C
In his 2005 horror movie “The Descent,” writer-director Neil Marshall served up a tale of a bunch of well-muscled modern women being picked off by flesh-eating creatures as they climbed through an Appalachian cave. In his new picture, set in 117 A.D., he focuses on a ragtag group of well-muscled Roman soldiers being picked off by savage, axe-wielding Picts as they try to escape after their legion has been ambushed in northern Britain. One can detect a pattern here.
The historical background to “Centurion” has to do with the Roman invasion of the British Isles that began under the emperor Claudius in the first century and slowly pushed northward over the next decades. By the early second century the advance had largely stalled, but the Romans persisted until Emperor Hadrian declared a halt and tried to defend against attacks by building his famous wall. Marshall’s film deals with the last Roman attempt to move into what is now Scotland, a disastrous expedition in which thousands of legionaries perished.
Marshall bases his script on the old, now largely discredited, legend about the Roman Ninth Legion that supposedly marched northward from the Roman frontier, never to be heard of again. (In fact, the most recent evidence is that the legion was transferred back to the continent, and later to the east.) His highly speculative account—solidly realized in purely visual terms by production designer Simon Bowles, art directors Jason Knox-Johnston and Andy Thomson, set decorator Zoe Smith and costume designer Keith Madden—begins with the heroic centurion Quintus Dias (Michael Fassbender)—whose father, we’re eventually informed, had been a gladiator who won his freedom—manning a frontier garrison that’s overtaken by the Pict leader Gorlacon (Ulrich Thomsen). He’s taken prisoner but escapes, making his way back to the headquarters of the ninth legion commanded by the amusingly named Titus Virilus (Dominic West). Virilus has been ordered by the governor, Agricola (Paul Freeman), to move his men north; a mute Pict woman, Etain (Olga Kurylenko), has turned informant and will lead the soldiers to Gorlacon’s lair, and the general decides to take Quintus along. Of course, Etain turns out to be a plant who takes the Romans into a Teutoberg Forest-type trap. Virtually the entire troop is slaughtered, and Virilus taken captive.
A few stragglers survive, though: Quintus; Bothos (David Morrisey), a hearty fighter; Brick (Liam Cunningham), who’s on the verge of retirement after long service; the Greek Leonidas (Dimitri Leonidas), an expert marksman with sling; a cook from the Far East named Tarak (Riz Ahmed); an African named Macros (Noel Clarke); and cunning Thax (J.J. Field). They try to rescue Virilus, but do not succeed, and he is eventually killed. Since in the process they kill Gorlacon’s son, he pursues them relentlessly, accompanied by the ferocious Etain, who has a personal score to settle herself.

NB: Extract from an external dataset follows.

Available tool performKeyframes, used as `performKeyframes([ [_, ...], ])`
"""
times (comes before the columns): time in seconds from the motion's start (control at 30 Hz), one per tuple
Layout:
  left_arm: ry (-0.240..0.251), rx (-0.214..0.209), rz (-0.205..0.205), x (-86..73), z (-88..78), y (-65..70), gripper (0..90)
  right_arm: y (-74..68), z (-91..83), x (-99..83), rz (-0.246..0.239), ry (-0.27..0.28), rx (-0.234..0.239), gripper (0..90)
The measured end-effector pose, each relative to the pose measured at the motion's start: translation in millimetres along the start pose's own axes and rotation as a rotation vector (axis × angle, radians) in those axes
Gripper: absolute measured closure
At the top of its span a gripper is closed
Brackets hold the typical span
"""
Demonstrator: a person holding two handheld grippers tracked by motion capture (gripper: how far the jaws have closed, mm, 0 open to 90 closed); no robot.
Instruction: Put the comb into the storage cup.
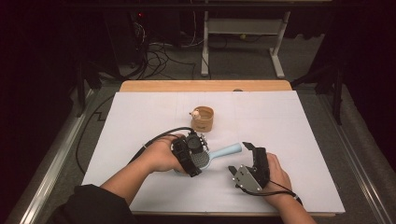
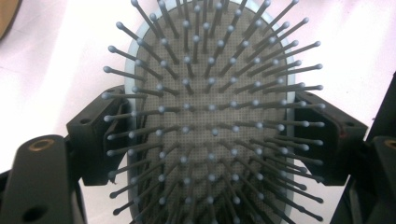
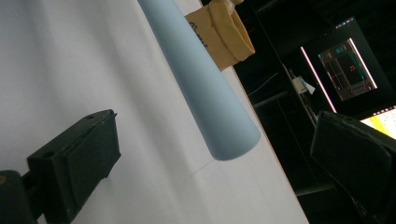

The remainder of “Centurion” details how most of the Romans are stabbed to death, impaled, decapitated, or otherwise done away with by either the Picts or, in one case, wolves—though they manage to take a number of the Celts with them in the process. Marshall likes gore, and he stages the death scenes with plenty of blood, though since cinematographer Sam McCurdy (who composes nice widescreen landscape shots) prefers a subdued color palette that lessens the visual assault. There are some quiet interludes—conversations among the men that reveal something of their histories, and especially a sequence during which the band is sheltered by a Pict woman (Imogen Poots) who’s been exiled from the tribe. But hand-to-hand mayhem is the dominant element. And the cast contribute highly energetic performances, though his role requires Fassbender to brood (and narrate) quite a bit, in contrast to the other characters, who are a more straightforwardly extroverted lot.
The comparison to modern imperialist fiascoes in which apparently invincible forces have been stymied by guerilla tactics is apparent throughout “Centurion.” But it’s brought home with sledgehammer weight in the final reel, when Hadrian not only decides to retrench by building his wall but one of the survivors is killed by what would today be called “friendly fire,” and a cover-up of the legion’s fate is contrived for political reasons, with serious ramifications for poor Quintus. (It’s a pure case of cinematic serendipity that the picture is being released at roughly the same moment as “The Tillman Story.”)
Apart from that, however, despite its attempts at authenticity not only in the accoutrements of dress and weaponry but in speech (some of the Picts’ dialogue is delivered in Gaelic, with subtitles) the movie is really little more than a boys’ adventure tale done in a style more gruesome than most. “Centurion” isn’t as ridiculous as, say, “Pathfinder,” but in the end it’s too intense and nasty to be sheer dumb fun, and too silly and formulaic to be taken for a serious historical epic.